YOUR OBJECTIVE - Your task is to output the data exactly as it stands.

DATA TO USE -
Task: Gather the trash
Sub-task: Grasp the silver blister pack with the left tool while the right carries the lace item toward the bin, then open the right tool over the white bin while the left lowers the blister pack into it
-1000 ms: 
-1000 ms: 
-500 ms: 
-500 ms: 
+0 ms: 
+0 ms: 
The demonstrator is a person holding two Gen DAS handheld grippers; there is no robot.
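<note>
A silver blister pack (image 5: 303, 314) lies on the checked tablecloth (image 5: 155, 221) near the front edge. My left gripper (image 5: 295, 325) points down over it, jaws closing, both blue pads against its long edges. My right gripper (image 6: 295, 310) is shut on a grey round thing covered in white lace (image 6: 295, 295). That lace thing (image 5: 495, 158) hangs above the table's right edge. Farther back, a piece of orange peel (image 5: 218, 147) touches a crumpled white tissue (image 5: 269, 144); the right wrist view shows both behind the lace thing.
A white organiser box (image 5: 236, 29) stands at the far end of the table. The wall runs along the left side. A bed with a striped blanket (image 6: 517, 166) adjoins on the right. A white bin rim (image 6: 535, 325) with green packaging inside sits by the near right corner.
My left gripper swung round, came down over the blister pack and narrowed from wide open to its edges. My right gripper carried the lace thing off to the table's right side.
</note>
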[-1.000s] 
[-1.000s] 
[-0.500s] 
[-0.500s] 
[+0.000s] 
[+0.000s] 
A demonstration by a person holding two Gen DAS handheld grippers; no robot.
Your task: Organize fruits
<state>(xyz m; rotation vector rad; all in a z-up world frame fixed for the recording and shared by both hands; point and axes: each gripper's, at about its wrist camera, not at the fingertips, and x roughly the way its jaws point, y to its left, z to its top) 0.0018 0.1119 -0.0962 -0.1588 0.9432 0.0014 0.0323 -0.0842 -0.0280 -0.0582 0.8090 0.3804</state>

EXERCISE ANSWER -
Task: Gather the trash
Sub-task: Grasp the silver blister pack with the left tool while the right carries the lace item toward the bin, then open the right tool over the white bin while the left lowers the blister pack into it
-1000 ms: 
-1000 ms: 
-500 ms: 
-500 ms: 
+0 ms: 
+0 ms: 
The demonstrator is a person holding two Gen DAS handheld grippers; there is no robot.
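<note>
A silver blister pack (image 5: 303, 314) lies on the checked tablecloth (image 5: 155, 221) near the front edge. My left gripper (image 5: 295, 325) points down over it, jaws closing, both blue pads against its long edges. My right gripper (image 6: 295, 310) is shut on a grey round thing covered in white lace (image 6: 295, 295). That lace thing (image 5: 495, 158) hangs above the table's right edge. Farther back, a piece of orange peel (image 5: 218, 147) touches a crumpled white tissue (image 5: 269, 144); the right wrist view shows both behind the lace thing.
A white organiser box (image 5: 236, 29) stands at the far end of the table. The wall runs along the left side. A bed with a striped blanket (image 6: 517, 166) adjoins on the right. A white bin rim (image 6: 535, 325) with green packaging inside sits by the near right corner.
My left gripper swung round, came down over the blister pack and narrowed from wide open to its edges. My right gripper carried the lace thing off to the table's right side.
</note>
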[-1.000s] 
[-1.000s] 
[-0.500s] 
[-0.500s] 
[+0.000s] 
[+0.000s] 
A demonstration by a person holding two Gen DAS handheld grippers; no robot.
Your task: Organize fruits
<state>(xyz m; rotation vector rad; all in a z-up world frame fixed for the recording and shared by both hands; point and axes: each gripper's, at about its wrist camera, not at the fingertips, and x roughly the way its jaws point, y to its left, z to its top) 0.0018 0.1119 -0.0962 -0.1588 0.9432 0.0014 0.0323 -0.0842 -0.0280 -0.0582 0.8090 0.3804</state>

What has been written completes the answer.